EXERCISE INSTRUCTIONS: Could you restate the entries word for word, without the images?

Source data
/---

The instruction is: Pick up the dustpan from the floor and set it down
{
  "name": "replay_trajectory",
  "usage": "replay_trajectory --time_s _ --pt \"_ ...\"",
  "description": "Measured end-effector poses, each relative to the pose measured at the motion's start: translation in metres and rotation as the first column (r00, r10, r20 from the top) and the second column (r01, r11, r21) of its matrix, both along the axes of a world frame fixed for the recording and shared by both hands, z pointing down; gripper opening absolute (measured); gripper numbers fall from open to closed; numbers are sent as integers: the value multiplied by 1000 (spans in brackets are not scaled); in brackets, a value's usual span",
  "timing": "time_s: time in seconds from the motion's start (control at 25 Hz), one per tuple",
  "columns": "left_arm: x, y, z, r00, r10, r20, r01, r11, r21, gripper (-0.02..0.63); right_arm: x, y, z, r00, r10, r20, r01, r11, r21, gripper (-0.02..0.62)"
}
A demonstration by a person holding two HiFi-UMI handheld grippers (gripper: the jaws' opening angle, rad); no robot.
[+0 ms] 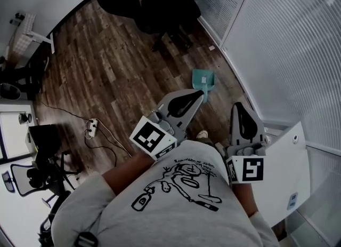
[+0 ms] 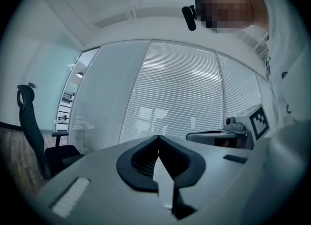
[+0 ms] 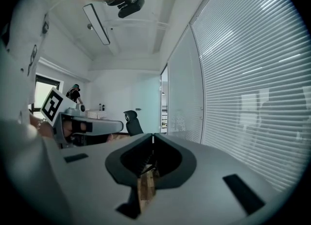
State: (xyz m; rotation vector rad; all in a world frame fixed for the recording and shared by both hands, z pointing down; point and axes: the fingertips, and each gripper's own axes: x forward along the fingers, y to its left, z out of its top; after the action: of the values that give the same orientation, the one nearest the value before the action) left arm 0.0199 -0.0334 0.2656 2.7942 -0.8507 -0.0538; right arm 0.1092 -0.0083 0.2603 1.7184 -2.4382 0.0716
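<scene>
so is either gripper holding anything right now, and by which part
Nothing is held. The left gripper and the right gripper both have their jaws together and empty; the teal dustpan lies on the floor.

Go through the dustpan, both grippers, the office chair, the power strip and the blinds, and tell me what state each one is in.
dustpan: lying on the wood floor by the glass wall, not held
left gripper: shut, empty
right gripper: shut, empty
office chair: upright, unoccupied
power strip: on the floor, cable attached
blinds: lowered
</scene>
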Motion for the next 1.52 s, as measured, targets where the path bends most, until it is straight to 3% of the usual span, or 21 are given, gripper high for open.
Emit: replay_trajectory --time_s 0.48,0.68,1.24,1.52 --pt "38 9 7 1000 1 6 0 1000 -25 2 40 12 7 1000 8 4 -7 999 -37 9" --pt "39 8 14 1000 -3 17 3 1000 -29 2 41 12 18 1000 11 16 -10 996 -83 9" --pt "20 -9 25 999 -38 29 40 998 -47 2 35 -13 52 1000 -20 7 21 994 -104 11" --pt "12 -17 22 998 -62 19 63 997 -55 2 26 -24 96 997 -77 11 77 975 -210 12"
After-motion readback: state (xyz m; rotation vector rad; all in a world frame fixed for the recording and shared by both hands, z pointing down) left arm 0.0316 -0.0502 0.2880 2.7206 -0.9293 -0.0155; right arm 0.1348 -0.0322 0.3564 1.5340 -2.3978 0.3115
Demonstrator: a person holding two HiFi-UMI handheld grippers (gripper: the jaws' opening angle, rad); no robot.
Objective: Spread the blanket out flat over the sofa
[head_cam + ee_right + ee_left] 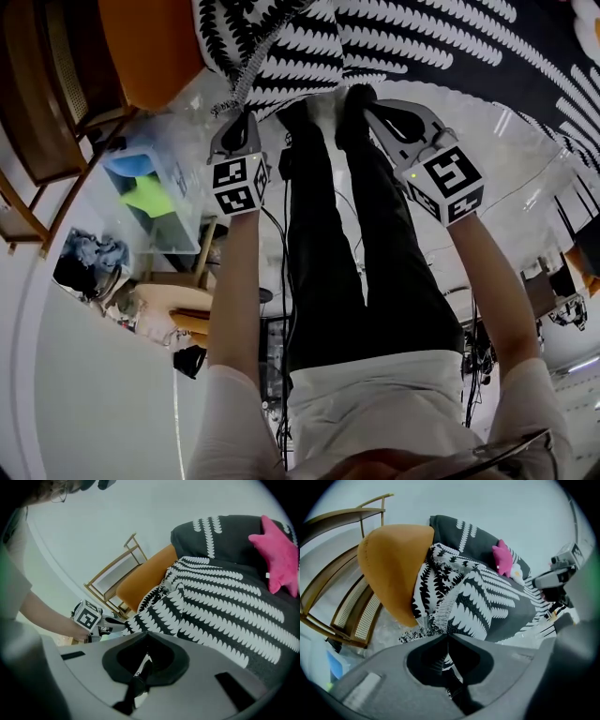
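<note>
Blanket (pixel 225 602) draped over seat and up backrest; sofa itself hidden beneath. My left tongs (pixel 447 638) clenched on near hem at bunched corner beside orange cushion (pixel 393 569). My right tongs (pixel 146 637) clenched on same hem further along. Right stretch looks smooth. Left corner crumpled, folds piled against cushion. Pink toy (pixel 279 550) lies on top near back. I judge it mostly done. Left to do: pull hem taut, flatten left folds, let go.
</note>
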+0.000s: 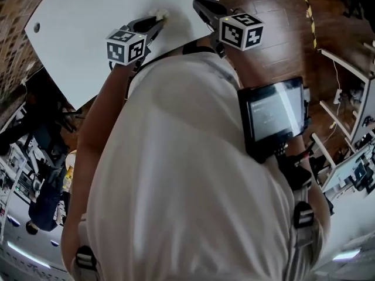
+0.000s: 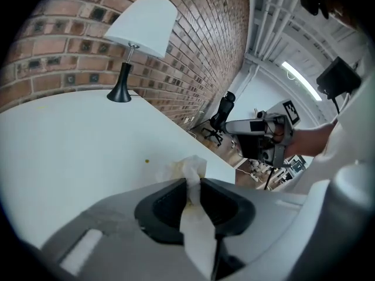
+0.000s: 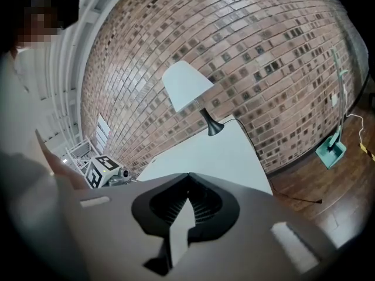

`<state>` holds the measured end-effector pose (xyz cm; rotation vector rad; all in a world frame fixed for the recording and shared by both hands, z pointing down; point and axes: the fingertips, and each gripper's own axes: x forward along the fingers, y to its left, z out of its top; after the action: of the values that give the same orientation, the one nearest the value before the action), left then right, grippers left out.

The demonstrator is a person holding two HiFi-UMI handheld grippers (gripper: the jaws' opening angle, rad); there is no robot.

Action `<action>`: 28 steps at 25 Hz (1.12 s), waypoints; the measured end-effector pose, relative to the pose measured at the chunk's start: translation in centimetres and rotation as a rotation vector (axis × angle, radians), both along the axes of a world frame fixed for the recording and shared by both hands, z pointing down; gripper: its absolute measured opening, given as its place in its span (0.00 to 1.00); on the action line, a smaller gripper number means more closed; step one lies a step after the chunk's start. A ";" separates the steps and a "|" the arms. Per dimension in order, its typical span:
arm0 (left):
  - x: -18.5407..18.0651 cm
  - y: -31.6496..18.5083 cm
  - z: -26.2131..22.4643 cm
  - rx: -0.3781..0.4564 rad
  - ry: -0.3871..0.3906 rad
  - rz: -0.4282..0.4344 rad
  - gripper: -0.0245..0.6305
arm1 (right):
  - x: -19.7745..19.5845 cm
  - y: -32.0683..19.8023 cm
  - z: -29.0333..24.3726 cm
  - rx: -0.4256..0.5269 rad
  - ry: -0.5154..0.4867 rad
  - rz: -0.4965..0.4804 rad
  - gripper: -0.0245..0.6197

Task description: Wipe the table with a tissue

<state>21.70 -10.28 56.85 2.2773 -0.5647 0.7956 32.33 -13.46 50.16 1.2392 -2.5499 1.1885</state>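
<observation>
Left gripper (image 2: pixel 193 182) tight on tissue (image 2: pixel 188 167), right gripper (image 3: pixel 188 175) closed empty; lamp (image 2: pixel 142 23) only in gripper views

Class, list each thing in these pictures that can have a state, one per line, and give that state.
left gripper: shut on the tissue
tissue: crumpled, pinched between the jaws
right gripper: jaws together, nothing held
table: one small speck near the tissue
lamp: upright on the table
screen: lit
</observation>
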 end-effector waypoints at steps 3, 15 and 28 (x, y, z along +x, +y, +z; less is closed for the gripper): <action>0.1 -0.2 0.1 0.014 -0.001 0.024 0.16 | -0.8 -0.1 -0.3 0.010 -0.003 -0.002 0.05; 1.7 -3.6 2.6 0.021 -0.146 0.022 0.16 | 0.9 0.0 -0.2 -0.014 -0.016 0.047 0.05; -1.3 -6.5 2.9 -0.072 -0.050 -0.100 0.16 | 1.4 -0.2 0.2 -0.045 -0.039 0.080 0.05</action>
<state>20.38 -16.82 59.70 2.1512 -0.6566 0.8123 33.68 -13.63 50.32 1.3332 -2.5069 1.2908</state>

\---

EXERCISE RESULT:
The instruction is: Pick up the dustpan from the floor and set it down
{
  "name": "replay_trajectory",
  "usage": "replay_trajectory --time_s _ --pt \"_ ...\"",
  "description": "Measured end-effector poses, each relative to the pose measured at the motion's start: translation in metres and rotation as the first column (r00, r10, r20 from the top) and the second column (r01, r11, r21) of its matrix, both along the axes of a world frame fixed for the recording and shared by both hands, z pointing down; gripper opening absolute (measured); gripper numbers fall from open to closed; numbers are sent as integers: the value multiplied by 1000 (spans in brackets are not scaled); in brackets, a value's usual span",
  "timing": "time_s: time in seconds from the motion's start (control at 25 Hz), one per tuple",
  "columns": "left_arm: x, y, z, r00, r10, r20, r01, r11, r21, gripper (-0.02..0.63); right_arm: x, y, z, r00, r10, r20, r01, r11, r21, gripper (-0.02..0.62)"
}
A demonstration by a person holding two HiFi-UMI handheld grippers (gripper: the jaws' opening angle, rad); no robot.
[+0 ms] 
[+0 ms] 
[+0 ms] 
State: (xyz m; rotation vector rad; all in a world frame fixed for the recording and shared by both hands, z pointing down; point and axes: the fingertips, and each gripper's own axes: x forward along the fingers, y to its left, z out of its top; after the action: of the values that give the same orientation, the one nearest the value before the action) left arm 0.0199 -0.0334 0.2656 2.7942 -0.8507 -0.0538; right arm 0.1092 -0.0083 0.2603 1.7184 -2.4382 0.0716
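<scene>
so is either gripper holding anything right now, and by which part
Nothing is held. The left gripper and the right gripper both have their jaws together and empty; the teal dustpan lies on the floor.

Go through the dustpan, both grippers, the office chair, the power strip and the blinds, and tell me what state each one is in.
dustpan: lying on the wood floor by the glass wall, not held
left gripper: shut, empty
right gripper: shut, empty
office chair: upright, unoccupied
power strip: on the floor, cable attached
blinds: lowered
</scene>
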Motion for the next 1.52 s, as measured, targets where the path bends most, until it is straight to 3% of the usual span, or 21 are given, gripper high for open.
Emit: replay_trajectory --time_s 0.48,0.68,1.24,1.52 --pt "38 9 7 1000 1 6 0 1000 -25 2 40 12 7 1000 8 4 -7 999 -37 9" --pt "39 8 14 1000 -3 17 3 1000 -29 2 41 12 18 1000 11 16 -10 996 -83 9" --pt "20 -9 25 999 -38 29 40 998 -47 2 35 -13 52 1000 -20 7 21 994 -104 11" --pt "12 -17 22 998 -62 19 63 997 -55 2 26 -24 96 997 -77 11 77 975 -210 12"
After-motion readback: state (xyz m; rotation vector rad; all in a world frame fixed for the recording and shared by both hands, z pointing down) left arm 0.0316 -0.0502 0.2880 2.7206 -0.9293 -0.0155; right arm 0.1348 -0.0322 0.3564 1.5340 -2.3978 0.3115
Demonstrator: a person holding two HiFi-UMI handheld grippers (gripper: the jaws' opening angle, rad); no robot.
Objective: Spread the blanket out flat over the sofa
[head_cam + ee_right + ee_left] 
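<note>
Blanket (pixel 225 602) draped over seat and up backrest; sofa itself hidden beneath. My left tongs (pixel 447 638) clenched on near hem at bunched corner beside orange cushion (pixel 393 569). My right tongs (pixel 146 637) clenched on same hem further along. Right stretch looks smooth. Left corner crumpled, folds piled against cushion. Pink toy (pixel 279 550) lies on top near back. I judge it mostly done. Left to do: pull hem taut, flatten left folds, let go.
</note>
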+0.000s: 
+0.000s: 
+0.000s: 

`<state>` holds the measured end-effector pose (xyz cm; rotation vector rad; all in a world frame fixed for the recording and shared by both hands, z pointing down; point and axes: the fingertips, and each gripper's own axes: x forward along the fingers, y to its left, z out of its top; after the action: of the values that give the same orientation, the one nearest the value before the action), left then right, grippers left out.

The demonstrator is a person holding two HiFi-UMI handheld grippers (gripper: the jaws' opening angle, rad); there is no robot.

Action `<action>`: 28 steps at 25 Hz (1.12 s), waypoints; the measured end-effector pose, relative to the pose measured at the chunk's start: translation in centimetres and rotation as a rotation vector (axis × angle, radians), both along the axes of a world frame fixed for the recording and shared by both hands, z pointing down; gripper: its absolute measured opening, given as its place in its span (0.00 to 1.00); on the action line, a smaller gripper number means more closed; step one lies a step after the chunk's start. A ";" separates the steps and a "|" the arms. Per dimension in order, its typical span:
arm0 (left):
  - x: -18.5407..18.0651 cm
  - y: -31.6496..18.5083 cm
  - z: -26.2131..22.4643 cm
  - rx: -0.3781..0.4564 rad
  - ry: -0.3871..0.3906 rad
  - rz: -0.4282..0.4344 rad
  - gripper: -0.0245..0.6305
arm1 (right):
  - x: -19.7745..19.5845 cm
  - y: -32.0683..19.8023 cm
  - z: -29.0333..24.3726 cm
  - rx: -0.4256..0.5269 rad
  - ry: -0.5154..0.4867 rad
  - rz: -0.4965..0.4804 rad
  - gripper: -0.0245..0.6197

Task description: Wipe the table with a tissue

<state>21.70 -10.28 56.85 2.2773 -0.5647 0.7956 32.33 -13.46 50.16 1.2392 -2.5499 1.1885</state>
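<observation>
Left gripper (image 2: pixel 193 182) tight on tissue (image 2: pixel 188 167), right gripper (image 3: pixel 188 175) closed empty; lamp (image 2: pixel 142 23) only in gripper views

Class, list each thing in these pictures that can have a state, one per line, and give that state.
left gripper: shut on the tissue
tissue: crumpled, pinched between the jaws
right gripper: jaws together, nothing held
table: one small speck near the tissue
lamp: upright on the table
screen: lit
</observation>
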 end-effector waypoints at steps 3, 15 and 28 (x, y, z along +x, +y, +z; less is closed for the gripper): <action>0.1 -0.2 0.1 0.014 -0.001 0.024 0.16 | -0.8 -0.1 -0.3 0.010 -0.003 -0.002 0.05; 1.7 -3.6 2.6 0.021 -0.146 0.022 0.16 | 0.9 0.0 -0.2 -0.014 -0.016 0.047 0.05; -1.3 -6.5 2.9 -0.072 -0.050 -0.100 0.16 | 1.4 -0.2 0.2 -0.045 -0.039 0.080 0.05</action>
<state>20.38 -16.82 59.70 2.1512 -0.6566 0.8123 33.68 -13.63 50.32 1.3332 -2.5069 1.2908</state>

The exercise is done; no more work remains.